As an article in the weekend edition of the Wall Street Journal pointed out, an African population boom is leading to a shrinkage of lion’s natural habitat and leading to questions about the lion’s future in the area.
The African lion population has declined 42% in the last 21 years, while the African human population has almost doubled during the same 21 year period. Forecasts predict the African human population will double again by 2050.
The population explosion has led to more forests that have traditionally been lion territory being converted to pastures. Those moving to the rural areas are often hunting the same prey lions do for food, and herders, in order to protect their herds, have been known to kill lions that may be hunting for food to eat.
There are efforts underway to find ways lions and humans can peacefully co-exist. Programs have been created to improve corrals and techniques to keep lions away from livestock, and payments to communities to protect big animals in their areas.
Areas of West and Central Africa have already lost 66% of their lion population, and in some areas lions now have less than 1% of the area they used to inhabit and roam freely.
In Mozambique, the number of people living in the Niassa Reserve has grown to 35,000, up from 21,000 in 2001. The people living in the reserve often clash with lions that attack their livestock. Oddly, the lion population here has increased due to the poaching of elephants for their ivory. The poachers take the elephant tusks and leave carcasses that serve as food for the lions.
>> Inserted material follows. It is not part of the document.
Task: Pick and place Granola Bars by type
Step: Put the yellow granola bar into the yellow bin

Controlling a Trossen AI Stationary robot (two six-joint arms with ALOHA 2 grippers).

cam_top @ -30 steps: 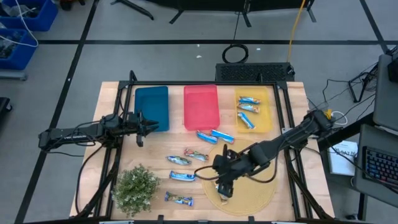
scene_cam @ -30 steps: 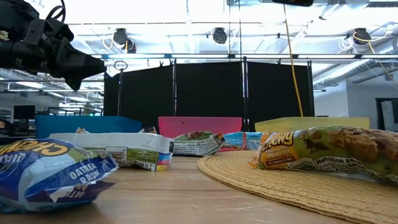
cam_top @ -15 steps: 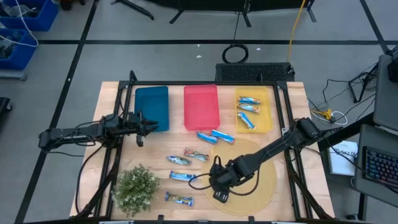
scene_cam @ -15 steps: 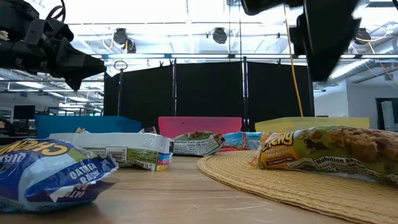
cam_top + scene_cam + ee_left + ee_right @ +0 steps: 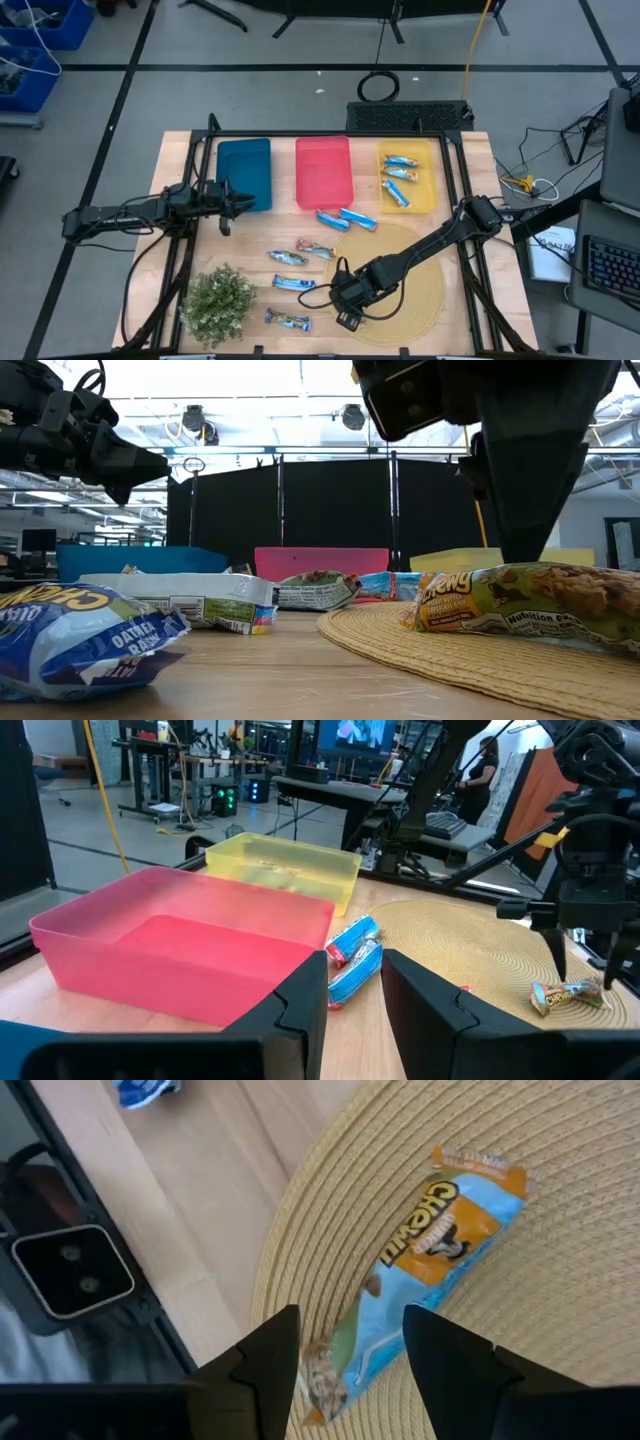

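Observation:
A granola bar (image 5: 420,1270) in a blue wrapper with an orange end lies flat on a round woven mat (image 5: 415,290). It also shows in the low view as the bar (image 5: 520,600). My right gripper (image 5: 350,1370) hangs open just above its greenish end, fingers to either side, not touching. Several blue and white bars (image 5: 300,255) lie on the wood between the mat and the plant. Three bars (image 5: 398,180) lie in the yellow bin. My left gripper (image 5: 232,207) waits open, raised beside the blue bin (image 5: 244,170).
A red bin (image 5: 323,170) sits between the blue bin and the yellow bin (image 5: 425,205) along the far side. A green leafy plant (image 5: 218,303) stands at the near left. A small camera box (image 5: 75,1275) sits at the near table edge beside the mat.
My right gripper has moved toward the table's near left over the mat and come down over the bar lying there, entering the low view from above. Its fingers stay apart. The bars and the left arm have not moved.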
Southern Africa’s picture is quite different. The lion population has seen an increase of 8%, due in large part to conservation efforts underway and slower human population growth. Conservation programs are targeting ways to help locals coexist with lions, not necessarily comfortably, but with a little less fear.
There are some successful lion-management programs springing up in parts of Africa. Panthera trains and pays locals to scare off lions by beating drums and blowing instruments to help track lions and report those that may be a problem.
Efforts are underway to give locals more control over the land through long-lease concessions or helping them establish conservancies to attract tourists. The thought is this will curb influx of settlers into the protected areas and protect resident wildlife.
For those living in Africa, the struggle is a tough one. Hopefully, the programs being established will continue to prosper so the wildlife and human populations can peacefully coexist for many years to come.